Option B: Grab someone’s bag mid-spin and immediately pose as their long-lost butler from the Royal Household of Nonsense. “Please, Bwana! I take this for you!” they exclaim, already halfway to a waiting taxi driven by their cousin, who moonlights either as a shaman or as a real estate agent for land that doesn’t technically exist.  Refusing this help triggers either high-pitched moral outrage or elaborate sob stories involving nine starving children, three blind goats, and an orphanage that just burned down this morning. Coincidentally, also run by a cousin.

Try to decline politely, and you’re instantly cast as the colonial villain from a Bollywood drama: the soulless foreigner who hates humanity and probably kicks puppies for fun.

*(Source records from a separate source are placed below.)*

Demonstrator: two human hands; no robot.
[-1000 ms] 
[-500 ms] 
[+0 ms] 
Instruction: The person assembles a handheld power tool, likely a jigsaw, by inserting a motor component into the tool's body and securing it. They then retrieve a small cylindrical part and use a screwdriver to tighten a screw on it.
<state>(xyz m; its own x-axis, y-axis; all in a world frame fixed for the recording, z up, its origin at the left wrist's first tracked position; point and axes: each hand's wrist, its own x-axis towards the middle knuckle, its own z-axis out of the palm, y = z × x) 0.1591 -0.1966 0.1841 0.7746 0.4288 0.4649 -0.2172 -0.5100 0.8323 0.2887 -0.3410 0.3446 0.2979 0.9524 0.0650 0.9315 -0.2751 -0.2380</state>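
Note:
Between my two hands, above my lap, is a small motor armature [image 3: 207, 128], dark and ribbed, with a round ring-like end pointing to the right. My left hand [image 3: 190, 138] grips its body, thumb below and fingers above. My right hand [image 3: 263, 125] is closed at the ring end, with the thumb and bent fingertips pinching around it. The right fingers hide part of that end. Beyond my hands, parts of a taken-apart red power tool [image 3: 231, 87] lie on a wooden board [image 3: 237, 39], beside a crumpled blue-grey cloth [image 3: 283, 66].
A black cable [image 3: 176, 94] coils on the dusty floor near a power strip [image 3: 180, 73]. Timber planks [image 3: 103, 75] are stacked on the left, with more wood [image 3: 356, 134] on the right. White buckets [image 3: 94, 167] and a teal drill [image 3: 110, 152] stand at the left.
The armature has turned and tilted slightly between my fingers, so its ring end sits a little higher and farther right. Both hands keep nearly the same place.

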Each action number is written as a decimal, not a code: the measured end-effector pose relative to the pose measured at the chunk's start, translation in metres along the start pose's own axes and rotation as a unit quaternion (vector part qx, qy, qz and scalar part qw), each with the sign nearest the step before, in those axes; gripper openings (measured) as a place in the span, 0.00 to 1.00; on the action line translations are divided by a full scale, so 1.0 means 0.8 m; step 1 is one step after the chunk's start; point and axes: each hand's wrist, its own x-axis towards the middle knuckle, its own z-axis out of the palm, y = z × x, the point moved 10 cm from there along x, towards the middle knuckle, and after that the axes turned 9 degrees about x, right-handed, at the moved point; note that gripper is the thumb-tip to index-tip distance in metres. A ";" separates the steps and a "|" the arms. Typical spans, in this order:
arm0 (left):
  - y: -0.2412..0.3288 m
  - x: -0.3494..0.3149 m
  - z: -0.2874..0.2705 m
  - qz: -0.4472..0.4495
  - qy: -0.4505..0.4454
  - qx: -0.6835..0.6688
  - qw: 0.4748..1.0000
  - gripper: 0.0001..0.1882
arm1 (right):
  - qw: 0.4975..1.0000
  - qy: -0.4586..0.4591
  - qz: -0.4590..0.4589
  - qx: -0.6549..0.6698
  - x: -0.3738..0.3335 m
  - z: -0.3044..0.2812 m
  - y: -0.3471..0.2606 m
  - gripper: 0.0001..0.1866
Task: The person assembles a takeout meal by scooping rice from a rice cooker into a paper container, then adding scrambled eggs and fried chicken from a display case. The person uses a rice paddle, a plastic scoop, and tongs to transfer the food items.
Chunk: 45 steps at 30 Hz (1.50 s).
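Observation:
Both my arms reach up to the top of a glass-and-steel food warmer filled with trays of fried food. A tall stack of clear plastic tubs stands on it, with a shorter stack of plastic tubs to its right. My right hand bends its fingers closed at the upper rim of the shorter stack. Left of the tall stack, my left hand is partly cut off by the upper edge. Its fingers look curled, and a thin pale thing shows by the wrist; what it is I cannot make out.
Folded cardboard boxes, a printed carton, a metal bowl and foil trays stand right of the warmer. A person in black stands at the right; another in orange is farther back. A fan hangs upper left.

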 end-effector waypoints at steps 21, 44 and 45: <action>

And this? This was just the arrival.

Welcome to Kenya.

Where the safari starts before you even reach the parking lot and reaches its crescendo somewhere between a three-wheeled minibus overtaking a lorry on a blind corner and a guy on a moped carrying six chickens, a fridge, and the concept of death on his back.

Lucky for us, Shlomi had dispatched his personal driver—a man who doubled as a bodyguard and looked like he'd bench-pressed a zebra for breakfast. He navigated the arrival zone like a seasoned riot officer, elbowing away the human mosquito cloud of “taxi! taxi! boss!” hawkers and predatory luggage porters offering “help” in the same tone you’d expect from a mafia enforcer demanding protection money.

Our path was a war zone of fake cab drivers, dented Toyotas held together by hope, and vans that looked like they’d been hijacked from a post-apocalyptic film set. The driver, bless his combat-grade patience, body-checked two touts and hip-thrusted another into a curb before calmly opening the door to a dented but meticulously maintained Land Cruiser.

“Here,” he explained, dead serious, as we climbed into a Land Cruiser that looked like it had served tours in Fallujah, “you need a car that is high, strong, and has a bumper big enough to flatten a hippo. The bigger the vehicle, the quicker and less dead you get through Nairobi traffic.”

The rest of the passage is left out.